DIRECTIONS
From the entries below, extract every line that includes the word "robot".

EXTRACTED MATERIAL
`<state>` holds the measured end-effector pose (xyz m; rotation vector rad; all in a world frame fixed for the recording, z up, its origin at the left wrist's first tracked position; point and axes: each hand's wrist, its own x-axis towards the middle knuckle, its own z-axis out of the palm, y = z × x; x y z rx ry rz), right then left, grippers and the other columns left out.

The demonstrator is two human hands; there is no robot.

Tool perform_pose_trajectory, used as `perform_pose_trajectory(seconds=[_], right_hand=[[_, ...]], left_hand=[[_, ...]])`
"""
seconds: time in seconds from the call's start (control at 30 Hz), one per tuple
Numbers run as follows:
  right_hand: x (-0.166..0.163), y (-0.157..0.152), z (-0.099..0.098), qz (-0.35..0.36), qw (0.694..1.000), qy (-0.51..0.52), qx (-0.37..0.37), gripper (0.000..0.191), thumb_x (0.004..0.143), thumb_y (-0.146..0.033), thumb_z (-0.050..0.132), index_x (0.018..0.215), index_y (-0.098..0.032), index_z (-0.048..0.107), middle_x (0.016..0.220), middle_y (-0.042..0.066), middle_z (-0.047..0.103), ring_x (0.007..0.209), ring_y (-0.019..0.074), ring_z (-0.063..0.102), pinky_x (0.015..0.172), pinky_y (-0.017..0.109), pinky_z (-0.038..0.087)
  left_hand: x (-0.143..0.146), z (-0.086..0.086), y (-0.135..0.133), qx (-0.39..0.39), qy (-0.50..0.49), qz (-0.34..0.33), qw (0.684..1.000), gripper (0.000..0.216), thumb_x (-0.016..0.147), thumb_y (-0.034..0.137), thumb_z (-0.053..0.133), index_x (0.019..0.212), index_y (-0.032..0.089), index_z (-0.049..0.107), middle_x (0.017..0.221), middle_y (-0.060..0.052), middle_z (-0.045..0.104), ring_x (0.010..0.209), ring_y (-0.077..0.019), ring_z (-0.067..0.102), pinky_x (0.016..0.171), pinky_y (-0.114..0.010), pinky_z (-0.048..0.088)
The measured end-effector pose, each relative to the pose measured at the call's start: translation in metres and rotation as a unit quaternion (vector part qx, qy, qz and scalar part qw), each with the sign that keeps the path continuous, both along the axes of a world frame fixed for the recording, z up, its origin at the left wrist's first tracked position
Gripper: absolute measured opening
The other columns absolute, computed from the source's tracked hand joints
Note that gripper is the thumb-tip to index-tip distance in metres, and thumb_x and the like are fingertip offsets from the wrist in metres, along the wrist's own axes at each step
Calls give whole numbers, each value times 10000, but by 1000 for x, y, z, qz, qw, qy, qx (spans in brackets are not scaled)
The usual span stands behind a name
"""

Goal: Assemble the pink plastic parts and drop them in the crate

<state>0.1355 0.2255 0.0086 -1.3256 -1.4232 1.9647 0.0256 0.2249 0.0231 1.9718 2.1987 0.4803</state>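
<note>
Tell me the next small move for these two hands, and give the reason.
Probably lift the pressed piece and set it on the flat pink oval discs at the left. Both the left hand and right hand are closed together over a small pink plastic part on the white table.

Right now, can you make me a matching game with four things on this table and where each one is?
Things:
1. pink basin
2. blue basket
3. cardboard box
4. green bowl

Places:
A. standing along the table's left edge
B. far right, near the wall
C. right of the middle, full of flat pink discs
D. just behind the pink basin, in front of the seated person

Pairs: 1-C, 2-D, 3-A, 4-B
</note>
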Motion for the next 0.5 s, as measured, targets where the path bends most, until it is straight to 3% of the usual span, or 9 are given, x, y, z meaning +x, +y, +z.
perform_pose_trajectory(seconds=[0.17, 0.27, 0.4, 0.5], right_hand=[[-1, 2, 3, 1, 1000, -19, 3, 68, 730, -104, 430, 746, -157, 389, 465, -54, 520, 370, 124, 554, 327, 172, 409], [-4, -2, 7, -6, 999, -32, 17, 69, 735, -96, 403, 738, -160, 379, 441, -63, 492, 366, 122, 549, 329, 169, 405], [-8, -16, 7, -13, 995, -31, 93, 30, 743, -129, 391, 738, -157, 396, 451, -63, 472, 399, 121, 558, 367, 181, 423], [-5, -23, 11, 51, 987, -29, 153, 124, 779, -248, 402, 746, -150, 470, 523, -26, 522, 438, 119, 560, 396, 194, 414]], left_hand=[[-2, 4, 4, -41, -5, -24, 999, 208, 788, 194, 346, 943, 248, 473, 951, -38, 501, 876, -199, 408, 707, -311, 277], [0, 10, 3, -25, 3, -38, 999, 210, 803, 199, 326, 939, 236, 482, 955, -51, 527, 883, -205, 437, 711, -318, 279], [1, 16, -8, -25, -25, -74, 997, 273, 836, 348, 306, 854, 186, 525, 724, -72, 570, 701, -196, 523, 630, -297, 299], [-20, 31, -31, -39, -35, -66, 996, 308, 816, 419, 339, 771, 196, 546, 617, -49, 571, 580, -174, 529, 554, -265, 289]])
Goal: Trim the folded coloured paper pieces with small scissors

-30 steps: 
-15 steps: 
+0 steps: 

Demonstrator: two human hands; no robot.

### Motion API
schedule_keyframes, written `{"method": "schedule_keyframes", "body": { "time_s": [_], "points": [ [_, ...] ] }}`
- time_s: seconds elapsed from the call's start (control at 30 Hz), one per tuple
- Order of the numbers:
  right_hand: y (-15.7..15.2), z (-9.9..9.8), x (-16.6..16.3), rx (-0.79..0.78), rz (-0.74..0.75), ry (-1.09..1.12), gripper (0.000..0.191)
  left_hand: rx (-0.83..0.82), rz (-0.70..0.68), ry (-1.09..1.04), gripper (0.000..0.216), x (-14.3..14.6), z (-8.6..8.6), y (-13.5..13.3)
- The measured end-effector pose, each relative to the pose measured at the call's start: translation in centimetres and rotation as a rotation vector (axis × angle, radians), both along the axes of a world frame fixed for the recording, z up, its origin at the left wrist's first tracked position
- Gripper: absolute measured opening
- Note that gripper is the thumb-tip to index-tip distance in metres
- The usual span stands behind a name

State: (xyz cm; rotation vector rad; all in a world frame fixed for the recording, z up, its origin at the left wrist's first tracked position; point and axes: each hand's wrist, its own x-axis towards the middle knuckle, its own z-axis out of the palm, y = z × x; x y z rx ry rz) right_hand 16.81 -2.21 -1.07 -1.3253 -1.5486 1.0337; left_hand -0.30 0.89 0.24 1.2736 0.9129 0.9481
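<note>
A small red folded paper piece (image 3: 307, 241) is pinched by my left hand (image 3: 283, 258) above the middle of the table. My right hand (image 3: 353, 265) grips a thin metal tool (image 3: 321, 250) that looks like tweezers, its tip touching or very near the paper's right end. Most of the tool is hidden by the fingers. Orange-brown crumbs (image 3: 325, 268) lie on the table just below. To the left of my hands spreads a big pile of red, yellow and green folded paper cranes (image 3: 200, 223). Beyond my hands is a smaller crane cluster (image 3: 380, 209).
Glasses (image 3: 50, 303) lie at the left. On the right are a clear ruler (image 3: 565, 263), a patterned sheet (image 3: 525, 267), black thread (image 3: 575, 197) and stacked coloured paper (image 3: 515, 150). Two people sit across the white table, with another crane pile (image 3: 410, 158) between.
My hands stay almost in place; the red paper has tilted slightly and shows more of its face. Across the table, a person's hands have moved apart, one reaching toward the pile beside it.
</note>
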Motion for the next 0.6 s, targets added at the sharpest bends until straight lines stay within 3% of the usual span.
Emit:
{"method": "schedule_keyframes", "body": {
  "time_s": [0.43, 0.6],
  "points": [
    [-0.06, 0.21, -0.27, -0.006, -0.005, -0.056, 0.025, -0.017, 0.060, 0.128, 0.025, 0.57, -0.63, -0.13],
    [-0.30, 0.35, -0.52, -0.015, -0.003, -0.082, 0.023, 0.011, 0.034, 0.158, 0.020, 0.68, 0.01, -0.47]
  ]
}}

SOLUTION TO THIS TASK
The demonstrator is two human hands; there is no robot.
Demonstrator: two human hands; no robot.

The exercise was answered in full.